O segundo cenário logicamente é uma tela. O protagonista agora é o tal “aplicativo surpreendente”, um legítimo OTT Móvel. Ele conecta o celular a uma espécie de Netflix, para o usuário baixar filmes e séries. Tem ainda vantagens típicas da TV por assinatura, como acesso a programação de TV ao vivo, serviços de DVR como catch up, biblioteca de VoD, dentre outros. É o grande temor do momento... para as teles e TVs pagas.

O MELHOR E TAMBÉM MAIS BARATO


A AT&T/DirecTV tem o pensamento fixo no celular. John Stankey, CEO da AT&T Entertainment, deixou isso claro ao afirmar que "queremos ser um provedor de entretenimento premium e trazer isso para o mundo móvel, com a possibilidade de estar em todas as plataformas...”. No INTX 2016, perante os mais recentes aliados (os antigos concorrentes a cabo) ele vaticinou que a TV paga tem de estar em todas as plataformas para ser competitiva. Pode-se traduzir isso por “estar em todas as telas”. Afinal, tela é audiovisual. E considerando os cinco sentidos que os humanos tem por enquanto, não há recurso mais poderoso do que o audiovisual para apresentar qualquer conteúdo.

A tela móvel, cujo representante mór é o celular, rompe a limitação decana de lugares próprios para conteúdos. Nem sala de cinema, nem sala de estar, o conteúdo tá-na-mão. É quando aparece o terceiro cenário dessa história, quase celestial. É a nuvem, o ambiente cloud, que pode levar o conteúdo até onde a tela móvel quiser se esconder. É o ambiente quase infinito integrado ao OTT Móvel. As plataformas mais avançadas de TV na nuvem, como a EiTV CLOUD, tem os recursos para necessários para habilitar as verdadeiras experiência de TV everywhere. Qualquer empresa produtora de conteúdo, desde emissoras de TV até universidades, pode personalizar o próprio aplicativo e disponibilizar na Apple Store, no Google Play ou outras lojas.

Que fique claro: aqui ninguém está falando do que vai desaparecer do mercado. Trata-se apenas de uma reflexão sobre o que tende a liderar. Há 2 anos este blog, contra todas as correntes majoritárias, questionava a lógica do “fim da TV aberta”, apostando no contrário, numa TV aberta mais competitiva. Pois o que se tem visto nos EUA e Europa é o conteúdo local, gerado por TVs abertas, se aliando ao Netflix, para concorrer com as TVs pagas. E o que tem garantido essa iminente dianteira das TVs abertas são os avanços da transmissão digital e os aplicativos do tipo OTT Móvel. As emissoras estão personalizando esses aplicativos, a exemplo do Globo Play aqui no Brasil, para disponibilizar desde a programação ao vivo até uma extensa biblioteca com o arquivo digital da emissora. Está tudo lá na nuvem digital, a maior parte gratuita, alguns conteúdos são cobrados caso a caso.

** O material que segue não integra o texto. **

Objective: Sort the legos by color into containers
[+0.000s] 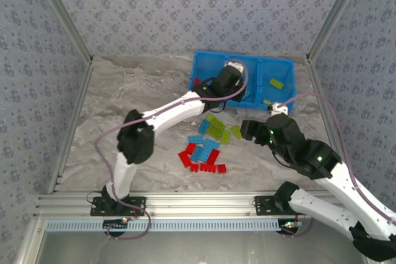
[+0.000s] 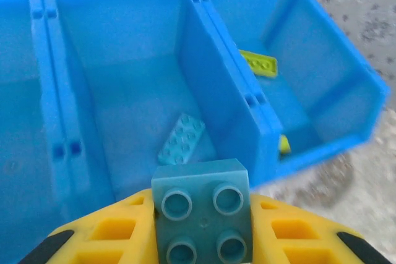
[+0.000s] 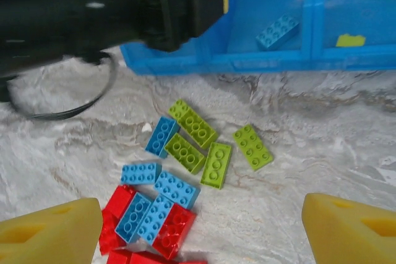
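My left gripper is shut on a small light blue lego, studs facing the camera, held above the middle compartment of the blue tray. One light blue brick lies in that compartment. Yellow-green bricks lie in the right compartment, and a red one in the left. My right gripper stands open above the loose pile on the table: yellow-green bricks, light blue ones and red ones. Nothing is between its fingers.
The tray stands at the back of the marbled table near the rear wall. My left arm reaches diagonally across the table to it, passing just left of the pile. Metal frame posts edge both sides.
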`<state>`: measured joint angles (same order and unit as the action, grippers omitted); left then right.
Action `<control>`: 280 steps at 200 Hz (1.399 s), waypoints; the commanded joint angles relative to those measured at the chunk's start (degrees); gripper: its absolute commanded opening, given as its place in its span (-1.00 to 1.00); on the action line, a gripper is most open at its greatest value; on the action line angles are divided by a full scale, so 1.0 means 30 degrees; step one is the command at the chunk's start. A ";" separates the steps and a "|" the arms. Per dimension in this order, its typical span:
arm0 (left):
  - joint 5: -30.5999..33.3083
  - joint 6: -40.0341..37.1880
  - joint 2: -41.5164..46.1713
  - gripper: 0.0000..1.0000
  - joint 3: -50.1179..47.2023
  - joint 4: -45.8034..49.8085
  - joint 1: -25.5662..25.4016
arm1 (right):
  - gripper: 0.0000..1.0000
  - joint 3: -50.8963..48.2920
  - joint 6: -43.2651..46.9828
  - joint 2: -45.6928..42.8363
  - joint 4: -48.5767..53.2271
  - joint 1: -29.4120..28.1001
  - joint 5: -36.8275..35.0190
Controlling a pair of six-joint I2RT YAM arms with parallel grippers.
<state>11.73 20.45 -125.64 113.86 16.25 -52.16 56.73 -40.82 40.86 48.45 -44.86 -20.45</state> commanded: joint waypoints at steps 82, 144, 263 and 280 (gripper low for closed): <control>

A raiz disso tudo está no modelo de negócio da TV aberta, consagrado por todas as novas tecnologias. É o financiamento através da publicidade, que também pode ser aplicado nos aplicativos OTT. Nenhuma das grandes TVs pagas americanas projeta o futuro sem a receita de publicidade. É na disputa da atenção dos consumidores com um leque infinito de produtos e serviços, que vai se firmando a lógica de tanta aparente gratuidade.